* [Work to be completed]: In the entries below, find the line with "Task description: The" and the line with "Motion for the". Return those two lines and all lines between them, exactly.

* [Dataset entries]:
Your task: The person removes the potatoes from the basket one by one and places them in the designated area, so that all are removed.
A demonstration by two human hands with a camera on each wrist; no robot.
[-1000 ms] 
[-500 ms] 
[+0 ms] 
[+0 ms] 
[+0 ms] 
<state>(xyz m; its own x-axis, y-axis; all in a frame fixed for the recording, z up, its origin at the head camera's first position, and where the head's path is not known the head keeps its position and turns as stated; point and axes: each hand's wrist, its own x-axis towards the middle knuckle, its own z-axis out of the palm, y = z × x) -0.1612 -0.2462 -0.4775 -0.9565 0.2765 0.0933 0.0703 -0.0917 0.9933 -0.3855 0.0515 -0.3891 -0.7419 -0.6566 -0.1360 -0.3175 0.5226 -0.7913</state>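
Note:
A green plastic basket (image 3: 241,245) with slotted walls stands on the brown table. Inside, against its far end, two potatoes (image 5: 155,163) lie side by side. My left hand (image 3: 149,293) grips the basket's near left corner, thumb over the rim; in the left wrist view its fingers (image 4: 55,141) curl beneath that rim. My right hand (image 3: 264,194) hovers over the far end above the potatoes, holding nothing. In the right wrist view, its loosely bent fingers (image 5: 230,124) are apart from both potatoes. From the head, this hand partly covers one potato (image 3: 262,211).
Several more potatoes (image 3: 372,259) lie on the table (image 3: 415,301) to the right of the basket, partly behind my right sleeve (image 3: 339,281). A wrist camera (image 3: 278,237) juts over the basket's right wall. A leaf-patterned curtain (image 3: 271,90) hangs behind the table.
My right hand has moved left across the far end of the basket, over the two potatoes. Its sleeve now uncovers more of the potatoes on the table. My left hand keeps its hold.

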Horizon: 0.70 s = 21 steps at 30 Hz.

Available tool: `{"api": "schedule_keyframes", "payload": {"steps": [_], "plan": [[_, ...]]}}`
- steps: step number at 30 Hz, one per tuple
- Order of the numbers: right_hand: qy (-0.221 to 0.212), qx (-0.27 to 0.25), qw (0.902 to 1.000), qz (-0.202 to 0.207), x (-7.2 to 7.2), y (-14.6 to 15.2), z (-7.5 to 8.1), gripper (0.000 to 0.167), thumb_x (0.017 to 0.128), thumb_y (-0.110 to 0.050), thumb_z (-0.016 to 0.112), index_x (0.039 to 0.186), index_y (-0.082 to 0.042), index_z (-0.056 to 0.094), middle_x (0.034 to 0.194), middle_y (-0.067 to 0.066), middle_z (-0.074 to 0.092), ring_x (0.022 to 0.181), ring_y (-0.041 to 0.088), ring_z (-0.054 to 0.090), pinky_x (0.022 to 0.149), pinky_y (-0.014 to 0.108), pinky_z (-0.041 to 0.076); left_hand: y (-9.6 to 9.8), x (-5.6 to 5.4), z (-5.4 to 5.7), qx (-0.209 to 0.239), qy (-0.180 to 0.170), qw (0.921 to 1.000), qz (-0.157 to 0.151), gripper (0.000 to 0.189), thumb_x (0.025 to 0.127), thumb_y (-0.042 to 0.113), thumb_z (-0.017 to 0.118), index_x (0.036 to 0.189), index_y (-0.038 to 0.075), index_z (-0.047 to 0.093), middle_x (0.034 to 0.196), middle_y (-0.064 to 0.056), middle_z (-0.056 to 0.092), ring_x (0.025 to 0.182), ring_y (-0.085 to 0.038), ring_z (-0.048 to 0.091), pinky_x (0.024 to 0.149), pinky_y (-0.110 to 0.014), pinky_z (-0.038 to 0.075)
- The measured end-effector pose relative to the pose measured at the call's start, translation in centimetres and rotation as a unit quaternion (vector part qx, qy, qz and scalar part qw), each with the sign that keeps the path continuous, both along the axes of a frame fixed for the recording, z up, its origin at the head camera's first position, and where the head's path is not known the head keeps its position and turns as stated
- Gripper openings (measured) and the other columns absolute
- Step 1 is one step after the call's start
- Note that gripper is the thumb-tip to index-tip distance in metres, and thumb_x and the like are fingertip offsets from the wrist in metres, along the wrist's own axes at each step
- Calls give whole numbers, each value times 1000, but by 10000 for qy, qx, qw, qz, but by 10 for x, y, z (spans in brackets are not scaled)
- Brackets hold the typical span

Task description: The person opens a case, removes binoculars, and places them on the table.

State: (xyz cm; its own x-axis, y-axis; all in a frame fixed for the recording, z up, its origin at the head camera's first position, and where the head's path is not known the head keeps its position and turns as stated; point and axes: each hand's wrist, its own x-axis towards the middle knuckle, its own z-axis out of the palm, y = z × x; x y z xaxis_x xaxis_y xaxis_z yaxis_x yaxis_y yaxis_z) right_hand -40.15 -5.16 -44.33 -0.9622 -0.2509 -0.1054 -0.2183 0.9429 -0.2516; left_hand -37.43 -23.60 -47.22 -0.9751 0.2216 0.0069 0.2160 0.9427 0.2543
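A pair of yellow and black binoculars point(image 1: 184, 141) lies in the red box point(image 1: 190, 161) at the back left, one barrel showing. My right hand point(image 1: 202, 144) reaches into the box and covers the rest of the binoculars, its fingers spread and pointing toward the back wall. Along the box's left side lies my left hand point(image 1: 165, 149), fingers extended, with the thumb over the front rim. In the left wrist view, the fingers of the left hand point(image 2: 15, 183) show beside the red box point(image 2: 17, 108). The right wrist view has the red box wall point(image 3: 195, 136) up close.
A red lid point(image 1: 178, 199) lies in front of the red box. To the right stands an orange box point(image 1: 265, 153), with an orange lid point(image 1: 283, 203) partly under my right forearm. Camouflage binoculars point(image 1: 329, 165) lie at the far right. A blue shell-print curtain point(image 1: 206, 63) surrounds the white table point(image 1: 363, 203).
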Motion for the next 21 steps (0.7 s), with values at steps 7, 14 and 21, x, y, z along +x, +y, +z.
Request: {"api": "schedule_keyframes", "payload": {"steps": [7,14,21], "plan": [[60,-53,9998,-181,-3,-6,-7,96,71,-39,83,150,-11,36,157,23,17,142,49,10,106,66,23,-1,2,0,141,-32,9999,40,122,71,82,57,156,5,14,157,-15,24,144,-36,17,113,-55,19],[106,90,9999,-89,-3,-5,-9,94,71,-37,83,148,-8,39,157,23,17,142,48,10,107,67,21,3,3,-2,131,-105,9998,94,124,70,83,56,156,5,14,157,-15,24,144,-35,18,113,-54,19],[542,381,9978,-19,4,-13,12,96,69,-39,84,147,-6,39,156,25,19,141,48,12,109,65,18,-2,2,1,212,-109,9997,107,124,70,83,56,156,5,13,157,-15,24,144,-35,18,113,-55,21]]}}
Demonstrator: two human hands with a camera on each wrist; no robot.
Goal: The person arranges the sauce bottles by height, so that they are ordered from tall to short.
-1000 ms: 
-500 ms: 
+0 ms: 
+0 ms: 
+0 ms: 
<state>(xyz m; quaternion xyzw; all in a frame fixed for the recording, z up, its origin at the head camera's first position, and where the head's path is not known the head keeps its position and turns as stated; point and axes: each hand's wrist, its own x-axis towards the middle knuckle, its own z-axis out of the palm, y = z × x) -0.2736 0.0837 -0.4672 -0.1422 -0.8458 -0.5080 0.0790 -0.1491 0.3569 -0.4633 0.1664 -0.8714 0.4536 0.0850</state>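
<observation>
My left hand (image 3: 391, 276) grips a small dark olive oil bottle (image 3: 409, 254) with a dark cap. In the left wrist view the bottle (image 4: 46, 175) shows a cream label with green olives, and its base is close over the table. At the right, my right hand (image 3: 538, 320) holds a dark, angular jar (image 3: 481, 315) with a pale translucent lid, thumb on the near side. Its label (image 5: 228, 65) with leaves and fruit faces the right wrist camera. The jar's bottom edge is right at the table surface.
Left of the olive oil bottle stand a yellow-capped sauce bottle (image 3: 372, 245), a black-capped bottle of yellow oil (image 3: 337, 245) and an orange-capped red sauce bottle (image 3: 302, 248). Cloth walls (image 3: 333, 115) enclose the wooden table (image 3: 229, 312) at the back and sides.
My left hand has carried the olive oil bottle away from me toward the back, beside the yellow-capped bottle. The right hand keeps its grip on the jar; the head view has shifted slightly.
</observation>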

* [Solution to this exercise]:
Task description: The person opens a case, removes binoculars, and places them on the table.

State: (xyz cm; its own x-axis, y-axis; all in a frame fixed for the recording, z up, its origin at the head camera's first position, and where the head's path is not known the head keeps its position and turns as stated; point and axes: each hand's wrist, its own x-axis towards the middle knuckle, its own z-axis out of the palm, y = z × x; x y z xaxis_x xaxis_y xaxis_z yaxis_x yaxis_y yaxis_z) right_hand -40.15 -5.16 -44.33 -0.9622 -0.2509 -0.1054 -0.2183 0.9429 -0.2516; left_hand -37.43 -23.60 -47.22 -0.9751 0.2216 0.0069 0.2160 0.9427 0.2543
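A pair of yellow and black binoculars point(image 1: 184, 141) lies in the red box point(image 1: 190, 161) at the back left, one barrel showing. My right hand point(image 1: 202, 144) reaches into the box and covers the rest of the binoculars, its fingers spread and pointing toward the back wall. Along the box's left side lies my left hand point(image 1: 165, 149), fingers extended, with the thumb over the front rim. In the left wrist view, the fingers of the left hand point(image 2: 15, 183) show beside the red box point(image 2: 17, 108). The right wrist view has the red box wall point(image 3: 195, 136) up close.
A red lid point(image 1: 178, 199) lies in front of the red box. To the right stands an orange box point(image 1: 265, 153), with an orange lid point(image 1: 283, 203) partly under my right forearm. Camouflage binoculars point(image 1: 329, 165) lie at the far right. A blue shell-print curtain point(image 1: 206, 63) surrounds the white table point(image 1: 363, 203).
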Motion for the next 21 steps (0.7 s), with values at steps 7, 14 and 21, x, y, z along +x, +y, +z.

The requested output has now been given in full.